▶ [Exercise description]
Select, from the material below, each line with "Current" in it.

..............................

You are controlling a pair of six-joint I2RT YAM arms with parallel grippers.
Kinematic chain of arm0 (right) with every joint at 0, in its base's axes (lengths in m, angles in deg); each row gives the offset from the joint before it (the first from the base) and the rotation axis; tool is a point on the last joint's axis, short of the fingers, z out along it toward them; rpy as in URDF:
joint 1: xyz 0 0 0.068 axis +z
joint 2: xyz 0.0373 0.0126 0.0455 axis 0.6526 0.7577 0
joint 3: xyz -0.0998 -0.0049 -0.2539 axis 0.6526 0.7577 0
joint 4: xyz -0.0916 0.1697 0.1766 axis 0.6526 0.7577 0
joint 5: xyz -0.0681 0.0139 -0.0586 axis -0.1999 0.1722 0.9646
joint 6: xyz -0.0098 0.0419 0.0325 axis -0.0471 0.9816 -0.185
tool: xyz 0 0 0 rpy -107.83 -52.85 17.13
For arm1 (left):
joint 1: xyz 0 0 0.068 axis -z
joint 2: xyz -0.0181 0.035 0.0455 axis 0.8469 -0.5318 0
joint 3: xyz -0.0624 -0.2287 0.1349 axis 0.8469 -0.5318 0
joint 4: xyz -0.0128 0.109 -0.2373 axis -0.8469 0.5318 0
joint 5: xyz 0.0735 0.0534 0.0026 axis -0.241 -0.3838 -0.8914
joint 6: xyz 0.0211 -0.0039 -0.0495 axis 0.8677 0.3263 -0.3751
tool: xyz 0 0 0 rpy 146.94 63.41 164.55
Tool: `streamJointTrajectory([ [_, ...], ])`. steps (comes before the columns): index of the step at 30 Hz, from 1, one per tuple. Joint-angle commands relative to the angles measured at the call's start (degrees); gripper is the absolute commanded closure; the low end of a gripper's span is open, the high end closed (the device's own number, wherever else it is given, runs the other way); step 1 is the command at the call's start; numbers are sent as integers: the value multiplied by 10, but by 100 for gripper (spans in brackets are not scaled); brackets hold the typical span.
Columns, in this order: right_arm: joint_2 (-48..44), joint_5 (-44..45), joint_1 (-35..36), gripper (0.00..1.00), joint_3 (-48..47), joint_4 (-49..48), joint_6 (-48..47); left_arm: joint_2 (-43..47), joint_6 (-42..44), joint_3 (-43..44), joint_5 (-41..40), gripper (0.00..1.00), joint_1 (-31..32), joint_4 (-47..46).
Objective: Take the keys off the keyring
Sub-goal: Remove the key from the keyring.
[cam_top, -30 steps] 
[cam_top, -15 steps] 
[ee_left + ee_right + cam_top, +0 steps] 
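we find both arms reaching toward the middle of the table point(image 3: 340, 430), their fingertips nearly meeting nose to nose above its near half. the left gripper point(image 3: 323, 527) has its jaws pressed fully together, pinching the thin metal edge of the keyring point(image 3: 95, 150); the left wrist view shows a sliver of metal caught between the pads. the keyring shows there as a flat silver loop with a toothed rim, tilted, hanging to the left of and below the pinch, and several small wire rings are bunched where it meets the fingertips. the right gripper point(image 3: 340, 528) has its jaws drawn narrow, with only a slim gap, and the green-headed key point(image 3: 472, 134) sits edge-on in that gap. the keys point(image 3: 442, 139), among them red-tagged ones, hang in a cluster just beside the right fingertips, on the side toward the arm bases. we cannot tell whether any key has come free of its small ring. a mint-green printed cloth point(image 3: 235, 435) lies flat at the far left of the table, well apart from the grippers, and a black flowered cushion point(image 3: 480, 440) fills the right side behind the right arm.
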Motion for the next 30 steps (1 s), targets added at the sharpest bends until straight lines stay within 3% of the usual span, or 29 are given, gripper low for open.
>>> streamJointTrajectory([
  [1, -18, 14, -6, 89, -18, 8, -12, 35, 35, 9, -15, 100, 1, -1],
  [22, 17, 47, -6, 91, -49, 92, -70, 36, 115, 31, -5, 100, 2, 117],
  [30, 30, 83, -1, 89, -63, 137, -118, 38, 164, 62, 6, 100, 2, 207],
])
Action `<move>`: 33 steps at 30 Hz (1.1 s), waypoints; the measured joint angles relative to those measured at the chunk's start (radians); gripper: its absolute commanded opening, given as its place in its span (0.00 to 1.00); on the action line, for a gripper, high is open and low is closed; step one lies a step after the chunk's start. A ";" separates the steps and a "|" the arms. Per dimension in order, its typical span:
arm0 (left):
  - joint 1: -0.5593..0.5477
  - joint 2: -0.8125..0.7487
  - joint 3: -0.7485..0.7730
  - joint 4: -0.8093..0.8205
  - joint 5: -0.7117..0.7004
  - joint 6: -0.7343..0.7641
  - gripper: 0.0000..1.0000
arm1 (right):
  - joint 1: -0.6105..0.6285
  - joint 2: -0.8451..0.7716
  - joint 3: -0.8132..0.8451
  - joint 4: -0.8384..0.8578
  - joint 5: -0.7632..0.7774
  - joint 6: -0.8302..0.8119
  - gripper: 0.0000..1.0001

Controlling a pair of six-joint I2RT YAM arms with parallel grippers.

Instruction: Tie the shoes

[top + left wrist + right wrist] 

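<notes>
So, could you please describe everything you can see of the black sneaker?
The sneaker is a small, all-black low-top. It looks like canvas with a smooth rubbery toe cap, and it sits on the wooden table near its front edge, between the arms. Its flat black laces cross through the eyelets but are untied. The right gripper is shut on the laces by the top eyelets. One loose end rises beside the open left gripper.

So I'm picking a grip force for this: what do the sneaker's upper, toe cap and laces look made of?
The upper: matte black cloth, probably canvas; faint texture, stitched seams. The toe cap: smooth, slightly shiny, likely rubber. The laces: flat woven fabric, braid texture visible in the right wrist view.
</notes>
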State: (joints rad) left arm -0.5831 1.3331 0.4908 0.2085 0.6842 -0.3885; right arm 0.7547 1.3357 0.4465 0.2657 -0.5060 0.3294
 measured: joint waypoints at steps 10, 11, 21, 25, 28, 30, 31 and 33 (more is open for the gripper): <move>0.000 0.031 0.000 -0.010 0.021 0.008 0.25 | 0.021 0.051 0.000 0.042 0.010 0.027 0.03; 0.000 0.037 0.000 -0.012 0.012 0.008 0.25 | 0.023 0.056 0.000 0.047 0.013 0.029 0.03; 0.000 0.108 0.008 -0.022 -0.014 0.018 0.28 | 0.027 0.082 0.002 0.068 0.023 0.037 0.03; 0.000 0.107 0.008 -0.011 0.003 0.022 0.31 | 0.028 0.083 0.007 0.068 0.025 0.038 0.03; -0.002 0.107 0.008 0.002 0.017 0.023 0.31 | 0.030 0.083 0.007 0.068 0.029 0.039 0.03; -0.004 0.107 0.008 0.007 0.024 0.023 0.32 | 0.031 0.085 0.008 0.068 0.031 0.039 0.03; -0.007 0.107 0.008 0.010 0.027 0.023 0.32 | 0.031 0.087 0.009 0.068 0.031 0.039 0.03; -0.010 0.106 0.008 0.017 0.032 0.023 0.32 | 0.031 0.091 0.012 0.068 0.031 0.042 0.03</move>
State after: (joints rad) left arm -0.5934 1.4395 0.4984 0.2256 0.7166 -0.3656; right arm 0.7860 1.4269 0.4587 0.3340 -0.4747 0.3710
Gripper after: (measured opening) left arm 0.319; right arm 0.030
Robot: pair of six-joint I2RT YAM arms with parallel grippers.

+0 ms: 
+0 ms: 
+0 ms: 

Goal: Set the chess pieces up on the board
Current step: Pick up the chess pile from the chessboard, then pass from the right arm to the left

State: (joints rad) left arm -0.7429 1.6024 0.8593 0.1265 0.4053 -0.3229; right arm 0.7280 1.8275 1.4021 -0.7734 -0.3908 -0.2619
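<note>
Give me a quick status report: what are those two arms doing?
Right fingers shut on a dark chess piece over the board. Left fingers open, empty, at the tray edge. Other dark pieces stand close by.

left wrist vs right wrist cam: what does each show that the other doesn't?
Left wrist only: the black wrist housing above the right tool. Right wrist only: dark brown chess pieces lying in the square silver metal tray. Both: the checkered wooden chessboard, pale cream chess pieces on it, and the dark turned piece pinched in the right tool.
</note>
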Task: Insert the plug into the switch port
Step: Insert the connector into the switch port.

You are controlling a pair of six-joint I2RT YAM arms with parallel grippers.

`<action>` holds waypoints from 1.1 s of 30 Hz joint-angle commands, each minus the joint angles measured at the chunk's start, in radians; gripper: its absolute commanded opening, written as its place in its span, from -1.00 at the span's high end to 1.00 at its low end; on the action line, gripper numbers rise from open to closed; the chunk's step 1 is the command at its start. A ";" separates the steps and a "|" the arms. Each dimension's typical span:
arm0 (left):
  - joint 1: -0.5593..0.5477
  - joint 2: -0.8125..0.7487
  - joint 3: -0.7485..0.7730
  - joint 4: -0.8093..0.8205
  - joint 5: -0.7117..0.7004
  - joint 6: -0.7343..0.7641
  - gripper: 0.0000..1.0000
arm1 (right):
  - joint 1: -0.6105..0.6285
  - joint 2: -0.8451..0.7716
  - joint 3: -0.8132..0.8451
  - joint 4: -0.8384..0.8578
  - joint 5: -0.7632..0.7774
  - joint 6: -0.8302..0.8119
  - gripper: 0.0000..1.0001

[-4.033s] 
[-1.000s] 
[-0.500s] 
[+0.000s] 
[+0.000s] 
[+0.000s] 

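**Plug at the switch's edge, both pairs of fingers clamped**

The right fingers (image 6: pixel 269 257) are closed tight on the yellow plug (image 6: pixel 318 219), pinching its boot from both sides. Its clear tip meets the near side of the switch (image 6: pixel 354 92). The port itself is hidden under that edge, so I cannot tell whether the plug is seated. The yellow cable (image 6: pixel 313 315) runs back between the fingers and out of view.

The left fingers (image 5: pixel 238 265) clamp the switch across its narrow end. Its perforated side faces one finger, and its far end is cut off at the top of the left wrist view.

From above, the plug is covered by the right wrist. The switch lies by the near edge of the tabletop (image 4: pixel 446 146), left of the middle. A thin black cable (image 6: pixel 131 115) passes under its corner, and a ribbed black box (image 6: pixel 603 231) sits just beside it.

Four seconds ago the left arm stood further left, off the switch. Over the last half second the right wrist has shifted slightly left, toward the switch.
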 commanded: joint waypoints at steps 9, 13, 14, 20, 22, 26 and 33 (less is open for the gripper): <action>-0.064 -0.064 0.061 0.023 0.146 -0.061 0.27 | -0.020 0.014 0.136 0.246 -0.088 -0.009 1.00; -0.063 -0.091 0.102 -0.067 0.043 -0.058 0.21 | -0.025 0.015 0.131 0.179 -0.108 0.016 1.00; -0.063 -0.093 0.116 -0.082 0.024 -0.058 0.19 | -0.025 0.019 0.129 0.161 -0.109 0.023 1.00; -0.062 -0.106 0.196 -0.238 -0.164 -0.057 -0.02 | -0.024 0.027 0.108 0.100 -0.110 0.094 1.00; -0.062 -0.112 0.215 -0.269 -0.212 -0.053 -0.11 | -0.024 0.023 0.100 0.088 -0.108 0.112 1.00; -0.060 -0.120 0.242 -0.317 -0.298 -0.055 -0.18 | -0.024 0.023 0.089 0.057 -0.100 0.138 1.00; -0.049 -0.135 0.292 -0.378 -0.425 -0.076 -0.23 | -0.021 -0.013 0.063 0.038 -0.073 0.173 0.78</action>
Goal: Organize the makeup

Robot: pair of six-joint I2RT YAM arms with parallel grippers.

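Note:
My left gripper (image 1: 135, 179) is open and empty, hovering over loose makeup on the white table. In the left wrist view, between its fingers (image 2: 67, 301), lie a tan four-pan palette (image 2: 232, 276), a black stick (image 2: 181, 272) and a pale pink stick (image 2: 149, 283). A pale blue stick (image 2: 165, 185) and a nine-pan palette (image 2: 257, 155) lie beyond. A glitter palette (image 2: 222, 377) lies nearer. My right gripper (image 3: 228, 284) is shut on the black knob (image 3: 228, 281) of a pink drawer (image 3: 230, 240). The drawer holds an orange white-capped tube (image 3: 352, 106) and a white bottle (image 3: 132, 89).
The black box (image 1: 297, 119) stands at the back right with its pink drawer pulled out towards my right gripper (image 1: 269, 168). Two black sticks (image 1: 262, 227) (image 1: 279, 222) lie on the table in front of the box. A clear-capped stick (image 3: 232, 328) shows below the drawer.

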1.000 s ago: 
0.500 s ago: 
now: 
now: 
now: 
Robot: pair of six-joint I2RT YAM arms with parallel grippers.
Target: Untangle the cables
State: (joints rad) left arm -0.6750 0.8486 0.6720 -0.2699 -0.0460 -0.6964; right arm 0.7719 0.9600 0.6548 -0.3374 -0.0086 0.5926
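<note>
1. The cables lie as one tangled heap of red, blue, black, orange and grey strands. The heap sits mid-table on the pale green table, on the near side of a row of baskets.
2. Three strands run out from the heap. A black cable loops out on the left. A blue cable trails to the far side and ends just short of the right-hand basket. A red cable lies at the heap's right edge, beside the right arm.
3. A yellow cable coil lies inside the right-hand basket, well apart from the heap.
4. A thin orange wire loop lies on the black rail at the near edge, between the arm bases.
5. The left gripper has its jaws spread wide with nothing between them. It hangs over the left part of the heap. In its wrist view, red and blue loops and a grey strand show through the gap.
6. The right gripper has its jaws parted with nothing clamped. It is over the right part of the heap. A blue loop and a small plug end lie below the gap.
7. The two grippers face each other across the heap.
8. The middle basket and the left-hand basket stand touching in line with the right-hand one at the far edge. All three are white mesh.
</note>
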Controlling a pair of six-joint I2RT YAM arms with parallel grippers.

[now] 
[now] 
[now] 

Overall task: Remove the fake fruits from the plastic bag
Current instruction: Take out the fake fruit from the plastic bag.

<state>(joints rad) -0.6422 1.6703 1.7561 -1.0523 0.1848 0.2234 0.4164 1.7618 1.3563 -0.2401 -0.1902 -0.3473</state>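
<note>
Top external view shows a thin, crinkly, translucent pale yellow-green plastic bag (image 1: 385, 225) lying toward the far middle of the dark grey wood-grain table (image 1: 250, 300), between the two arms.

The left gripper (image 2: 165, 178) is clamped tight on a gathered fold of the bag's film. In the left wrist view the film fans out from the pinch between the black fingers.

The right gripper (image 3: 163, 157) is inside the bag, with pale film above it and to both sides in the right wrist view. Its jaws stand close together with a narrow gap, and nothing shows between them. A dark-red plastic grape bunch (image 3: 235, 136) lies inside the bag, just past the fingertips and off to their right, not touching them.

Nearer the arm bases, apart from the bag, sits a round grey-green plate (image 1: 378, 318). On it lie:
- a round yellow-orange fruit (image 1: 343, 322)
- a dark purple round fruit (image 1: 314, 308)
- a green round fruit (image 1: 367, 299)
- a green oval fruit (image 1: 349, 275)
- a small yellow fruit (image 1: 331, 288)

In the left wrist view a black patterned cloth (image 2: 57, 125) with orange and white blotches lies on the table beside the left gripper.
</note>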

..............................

▶ [Reply to the task]
Current step: Pick up the chess pile from the chessboard, then pass from the right arm to the left
Current instruction: Take out the fake fruit from the plastic bag.

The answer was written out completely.